ABOUT THIS TASK:
Output the records exactly as they appear, with no pictures included.

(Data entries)
-- Opening Marker --

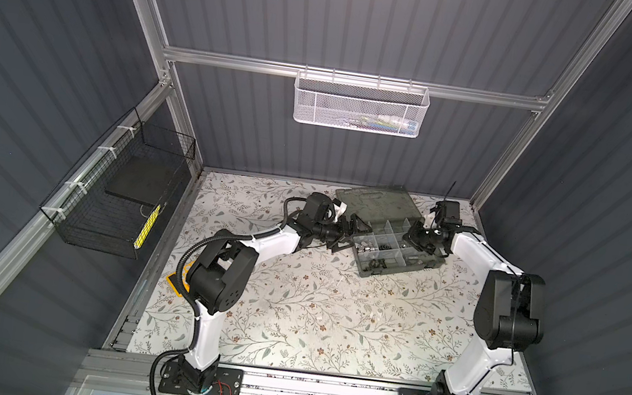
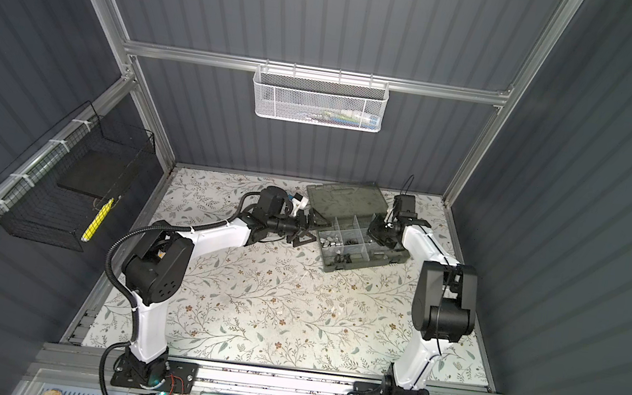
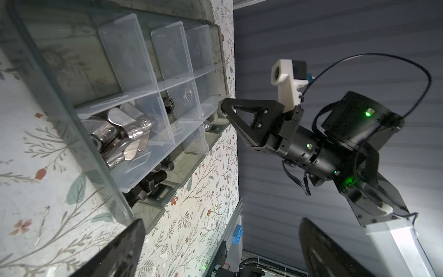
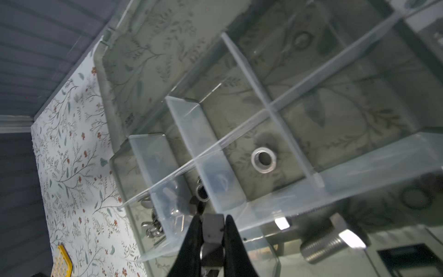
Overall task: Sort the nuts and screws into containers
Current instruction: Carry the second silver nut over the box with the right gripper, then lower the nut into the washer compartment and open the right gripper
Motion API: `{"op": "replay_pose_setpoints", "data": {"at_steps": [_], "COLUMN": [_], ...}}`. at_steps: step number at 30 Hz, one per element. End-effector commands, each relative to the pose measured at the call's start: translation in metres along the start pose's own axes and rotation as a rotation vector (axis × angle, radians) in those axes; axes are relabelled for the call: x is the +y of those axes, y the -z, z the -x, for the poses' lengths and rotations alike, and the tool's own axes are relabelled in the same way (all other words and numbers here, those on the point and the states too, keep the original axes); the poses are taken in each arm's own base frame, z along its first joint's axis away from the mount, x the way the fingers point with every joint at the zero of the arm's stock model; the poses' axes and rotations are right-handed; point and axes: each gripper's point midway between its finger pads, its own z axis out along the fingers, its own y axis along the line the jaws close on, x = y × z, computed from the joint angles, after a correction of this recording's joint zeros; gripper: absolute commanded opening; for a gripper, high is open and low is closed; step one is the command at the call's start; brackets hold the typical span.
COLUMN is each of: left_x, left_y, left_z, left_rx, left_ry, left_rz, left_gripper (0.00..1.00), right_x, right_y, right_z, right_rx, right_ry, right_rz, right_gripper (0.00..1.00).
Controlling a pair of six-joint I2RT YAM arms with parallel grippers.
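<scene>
While right fingers [image 4: 232,239] pinch metal [image 4: 212,227], marking [image 4: 129,119] illegible

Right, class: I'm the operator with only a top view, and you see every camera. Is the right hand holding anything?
Observer: Yes. The right wrist view shows the right hand shut on a small silver metal piece at the organizer case.
Operator: Anything in the compartment just beyond its fingertips?
Observer: A silver ring-shaped nut, lying flat.
Operator: Those bright blobs near the left hand?
Observer: Silver wing-shaped fasteners, piled in one compartment.
</scene>
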Motion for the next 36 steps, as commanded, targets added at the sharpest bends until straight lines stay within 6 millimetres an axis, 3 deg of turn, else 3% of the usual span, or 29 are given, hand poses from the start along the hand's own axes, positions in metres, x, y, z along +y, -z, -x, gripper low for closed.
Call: {"op": "replay_pose_setpoints", "data": {"at_steps": [1, 9, 13, 15, 22, 27, 31, 35, 36], "left_x": [-0.006, 0.008, 0.012, 0.011, 0.007, 0.015, 0.033, 0.06, 0.078], "left_y": [-0.004, -0.01, -0.008, -0.005, 0.014, 0.06, 0.12, 0.181, 0.192], "left_z": [0.008, 0.004, 0.001, 0.0, -0.003, 0.015, 0.042, 0.069, 0.065], "left_rx": [0.012, 0.034, 0.042, 0.043, 0.053, -0.013, -0.117, -0.263, -0.269], "left_ry": [-0.013, 0.01, -0.003, -0.021, -0.12, -0.211, -0.301, -0.426, -0.438], "left_rz": [-0.014, -0.004, 0.014, 0.029, 0.094, 0.214, 0.4, 0.691, 0.775], "left_gripper": [1.0, 1.0, 1.0, 1.0, 1.0, 1.0, 1.0, 1.0, 1.0], "right_x": [0.012, -0.003, -0.008, -0.007, 0.007, 0.009, 0.002, -0.027, -0.036], "right_y": [-0.004, -0.024, -0.03, -0.029, -0.007, 0.026, 0.062, 0.09, 0.095], "right_z": [0.011, 0.021, 0.025, 0.027, 0.035, 0.039, 0.04, 0.034, 0.033], "right_rx": [-0.006, 0.003, 0.009, 0.005, -0.038, -0.118, -0.229, -0.346, -0.375], "right_ry": [-0.008, -0.027, -0.039, -0.037, -0.022, 0.003, 0.02, 0.014, 0.018], "right_rz": [0.049, 0.015, 0.005, 0.006, 0.034, 0.005, -0.049, -0.181, -0.222], "right_gripper": [0.09, 0.12, 0.21, 0.3, 0.49, 0.71, 0.99, 0.99, 0.99]}}
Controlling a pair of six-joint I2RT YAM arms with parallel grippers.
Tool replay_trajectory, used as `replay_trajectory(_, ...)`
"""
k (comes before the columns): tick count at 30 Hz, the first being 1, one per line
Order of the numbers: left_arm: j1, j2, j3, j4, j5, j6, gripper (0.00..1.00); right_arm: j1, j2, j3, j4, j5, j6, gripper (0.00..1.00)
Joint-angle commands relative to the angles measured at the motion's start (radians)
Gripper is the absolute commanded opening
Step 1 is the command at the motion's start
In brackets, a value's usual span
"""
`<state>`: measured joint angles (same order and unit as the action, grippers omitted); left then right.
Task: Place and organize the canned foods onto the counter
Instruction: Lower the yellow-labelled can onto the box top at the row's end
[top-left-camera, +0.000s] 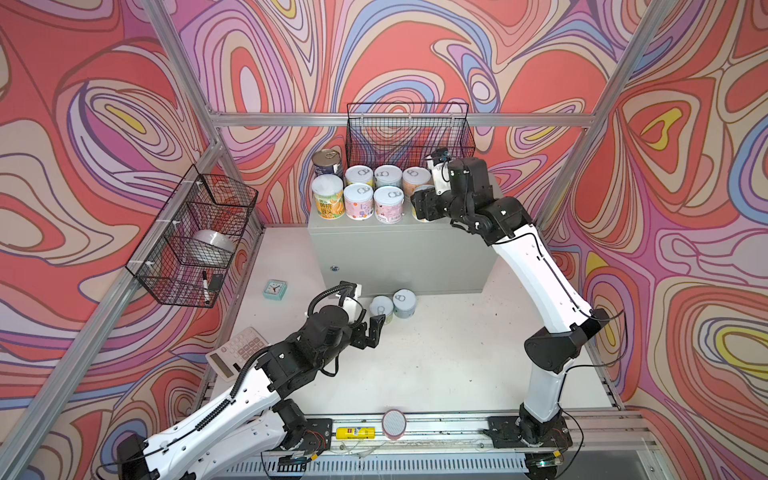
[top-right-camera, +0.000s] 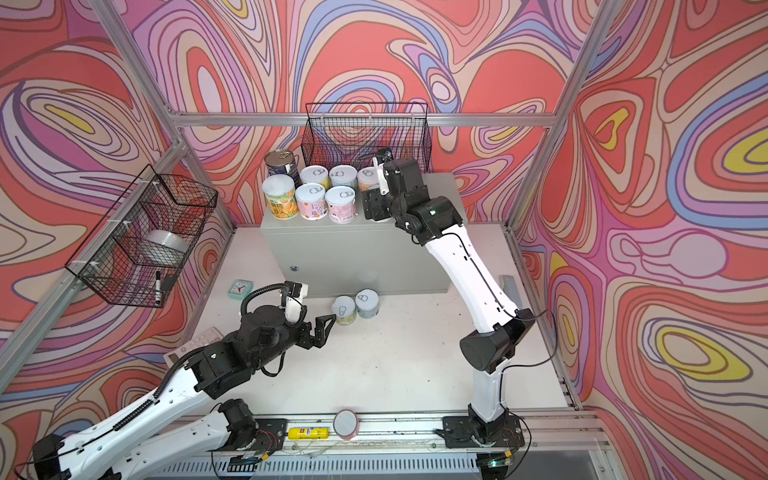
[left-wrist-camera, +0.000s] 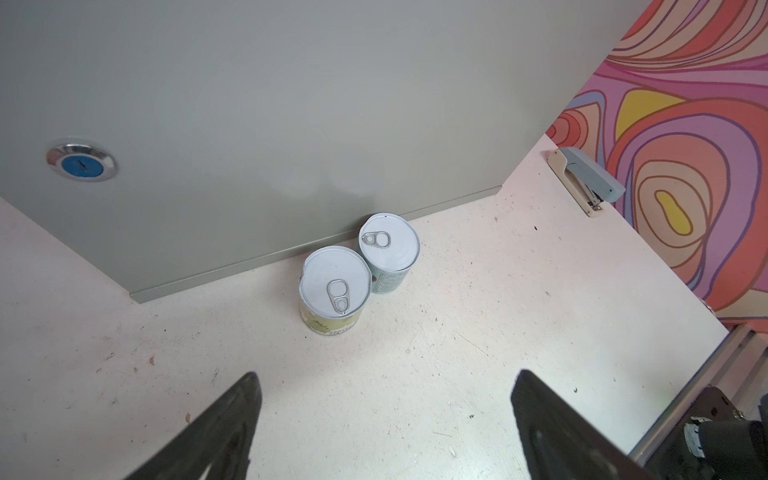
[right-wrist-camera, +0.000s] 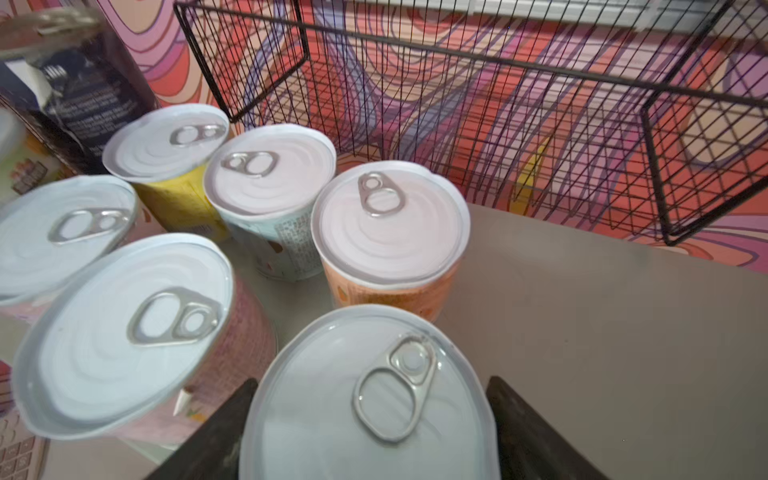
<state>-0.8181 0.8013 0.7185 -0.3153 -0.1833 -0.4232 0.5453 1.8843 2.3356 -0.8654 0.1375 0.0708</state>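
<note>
Several canned foods stand in two rows on the left half of the grey counter (top-left-camera: 395, 249): a dark blue tall tin (top-left-camera: 327, 162), a yellow-orange tall tin (top-left-camera: 328, 195) and short white-lidded tins (right-wrist-camera: 266, 174). My right gripper (right-wrist-camera: 370, 382) is open at the right end of the front row. Its jaws straddle one more short tin (right-wrist-camera: 332, 415) that stands on the counter top. Two short tins (left-wrist-camera: 334, 286) (left-wrist-camera: 388, 249) stand together on the floor against the counter's front. My left gripper (left-wrist-camera: 386, 378) hangs open and empty just before them.
A black wire basket (top-left-camera: 407, 133) hangs on the back wall behind the tins. Another basket (top-left-camera: 195, 232) hangs on the left wall. On the floor lie a small clock (top-left-camera: 274, 289), a calculator (top-left-camera: 237, 351) and a stapler (left-wrist-camera: 586, 178). A yellow tube (top-left-camera: 355, 432) and a pink-rimmed disc (top-left-camera: 393, 423) lie at the front rail.
</note>
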Motion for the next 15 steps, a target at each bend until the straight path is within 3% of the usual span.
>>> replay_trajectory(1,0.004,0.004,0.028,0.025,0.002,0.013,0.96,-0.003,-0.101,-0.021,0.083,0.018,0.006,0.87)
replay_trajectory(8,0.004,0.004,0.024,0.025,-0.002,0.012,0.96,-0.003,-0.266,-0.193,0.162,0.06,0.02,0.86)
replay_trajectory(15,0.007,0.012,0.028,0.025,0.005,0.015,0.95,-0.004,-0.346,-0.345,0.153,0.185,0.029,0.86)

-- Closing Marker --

ANSWER SECTION:
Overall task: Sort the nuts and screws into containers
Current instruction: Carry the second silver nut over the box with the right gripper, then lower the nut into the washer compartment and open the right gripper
Motion API: `{"op": "replay_pose_setpoints", "data": {"at_steps": [_], "COLUMN": [_], ...}}`. at_steps: step number at 30 Hz, one per element. End-effector commands, each relative to the pose measured at the call's start: translation in metres along the start pose's own axes and rotation as a rotation vector (axis × angle, radians) in those axes; axes are relabelled for the call: x is the +y of those axes, y the -z, z the -x, for the poses' lengths and rotations alike, and the tool's own axes are relabelled in the same way (all other words and numbers here, those on the point and the states too, keep the original axes); the poses are taken in each arm's own base frame, z along its first joint's axis away from the mount, x the way the fingers point with every joint at the zero of the arm's stock model; the poses' axes and rotations are right-handed; point and axes: each gripper's point midway between its finger pads, its own z axis out along the fingers, its own y axis along the line the jaws close on, x = y × z, computed from the joint angles, after a correction of this recording's joint zeros; gripper: absolute commanded opening; for a gripper, high is open and low is closed; step one is the command at the call's start; brackets hold the typical span.
COLUMN is each of: left_x, left_y, left_z, left_rx, left_ry, left_rz, left_gripper (0.00..1.00), right_x, right_y, right_z, right_rx, right_ry, right_rz, right_gripper (0.00..1.00).
Controlling a pair of six-joint I2RT YAM arms with parallel grippers.
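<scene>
While right fingers [image 4: 232,239] pinch metal [image 4: 212,227], marking [image 4: 129,119] illegible

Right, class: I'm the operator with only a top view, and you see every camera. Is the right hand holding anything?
Observer: Yes. The right wrist view shows the right hand shut on a small silver metal piece at the organizer case.
Operator: Anything in the compartment just beyond its fingertips?
Observer: A silver ring-shaped nut, lying flat.
Operator: Those bright blobs near the left hand?
Observer: Silver wing-shaped fasteners, piled in one compartment.
</scene>
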Motion for the next 36 steps, as commanded, targets added at the sharpest bends until straight lines stay within 6 millimetres an axis, 3 deg of turn, else 3% of the usual span, or 29 are given, hand poses from the start along the hand's own axes, positions in metres, x, y, z along +y, -z, -x, gripper low for closed.
Call: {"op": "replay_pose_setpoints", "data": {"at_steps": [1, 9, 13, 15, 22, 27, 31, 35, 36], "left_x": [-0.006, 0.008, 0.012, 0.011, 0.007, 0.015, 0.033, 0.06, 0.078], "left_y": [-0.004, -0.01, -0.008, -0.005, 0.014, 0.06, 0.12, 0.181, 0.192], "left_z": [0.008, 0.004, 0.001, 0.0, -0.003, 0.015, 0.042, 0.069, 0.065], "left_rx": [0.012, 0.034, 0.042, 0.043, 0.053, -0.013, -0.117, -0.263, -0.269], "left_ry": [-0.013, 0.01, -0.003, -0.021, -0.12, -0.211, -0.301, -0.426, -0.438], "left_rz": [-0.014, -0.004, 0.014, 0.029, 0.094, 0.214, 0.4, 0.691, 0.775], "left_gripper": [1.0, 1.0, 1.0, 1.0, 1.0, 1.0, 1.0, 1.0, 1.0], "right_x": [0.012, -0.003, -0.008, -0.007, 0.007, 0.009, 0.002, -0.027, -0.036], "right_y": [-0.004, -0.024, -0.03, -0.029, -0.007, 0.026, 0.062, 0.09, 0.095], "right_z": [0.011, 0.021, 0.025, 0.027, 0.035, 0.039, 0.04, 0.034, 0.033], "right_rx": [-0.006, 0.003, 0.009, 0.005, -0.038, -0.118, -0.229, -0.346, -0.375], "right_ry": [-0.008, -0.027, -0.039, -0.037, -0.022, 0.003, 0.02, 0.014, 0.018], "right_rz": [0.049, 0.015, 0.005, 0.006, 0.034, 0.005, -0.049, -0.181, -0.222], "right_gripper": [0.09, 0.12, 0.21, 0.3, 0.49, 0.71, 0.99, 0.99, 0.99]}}
Controlling a pair of six-joint I2RT YAM arms with parallel grippers.
Tool replay_trajectory, used as `replay_trajectory(_, ...)`
"""
k (comes before the columns): tick count at 30 Hz, the first being 1, one per line
Order of the numbers: left_arm: j1, j2, j3, j4, j5, j6, gripper (0.00..1.00); right_arm: j1, j2, j3, j4, j5, j6, gripper (0.00..1.00)
Joint-angle commands relative to the angles measured at the motion's start (radians)
Gripper is the absolute commanded opening
Step 1 is the command at the motion's start
In brackets, a value's usual span
"""
`<state>`: measured joint angles (same order and unit as the action, grippers omitted); left then right.
Task: Place and organize the canned foods onto the counter
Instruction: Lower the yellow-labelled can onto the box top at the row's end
[top-left-camera, +0.000s] 
[top-right-camera, +0.000s] 
[left-wrist-camera, +0.000s] 
[right-wrist-camera, +0.000s] 
<state>-0.8181 0.8013 0.7185 -0.3153 -0.1833 -0.4232 0.5453 1.8843 2.3356 -0.8654 0.1375 0.0708</state>
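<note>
Several canned foods stand in two rows on the left half of the grey counter (top-left-camera: 395, 249): a dark blue tall tin (top-left-camera: 327, 162), a yellow-orange tall tin (top-left-camera: 328, 195) and short white-lidded tins (right-wrist-camera: 266, 174). My right gripper (right-wrist-camera: 370, 382) is open at the right end of the front row. Its jaws straddle one more short tin (right-wrist-camera: 332, 415) that stands on the counter top. Two short tins (left-wrist-camera: 334, 286) (left-wrist-camera: 388, 249) stand together on the floor against the counter's front. My left gripper (left-wrist-camera: 386, 378) hangs open and empty just before them.
A black wire basket (top-left-camera: 407, 133) hangs on the back wall behind the tins. Another basket (top-left-camera: 195, 232) hangs on the left wall. On the floor lie a small clock (top-left-camera: 274, 289), a calculator (top-left-camera: 237, 351) and a stapler (left-wrist-camera: 586, 178). A yellow tube (top-left-camera: 355, 432) and a pink-rimmed disc (top-left-camera: 393, 423) lie at the front rail.
</note>
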Motion for the next 15 steps, a target at each bend until the straight path is within 3% of the usual span.
>>> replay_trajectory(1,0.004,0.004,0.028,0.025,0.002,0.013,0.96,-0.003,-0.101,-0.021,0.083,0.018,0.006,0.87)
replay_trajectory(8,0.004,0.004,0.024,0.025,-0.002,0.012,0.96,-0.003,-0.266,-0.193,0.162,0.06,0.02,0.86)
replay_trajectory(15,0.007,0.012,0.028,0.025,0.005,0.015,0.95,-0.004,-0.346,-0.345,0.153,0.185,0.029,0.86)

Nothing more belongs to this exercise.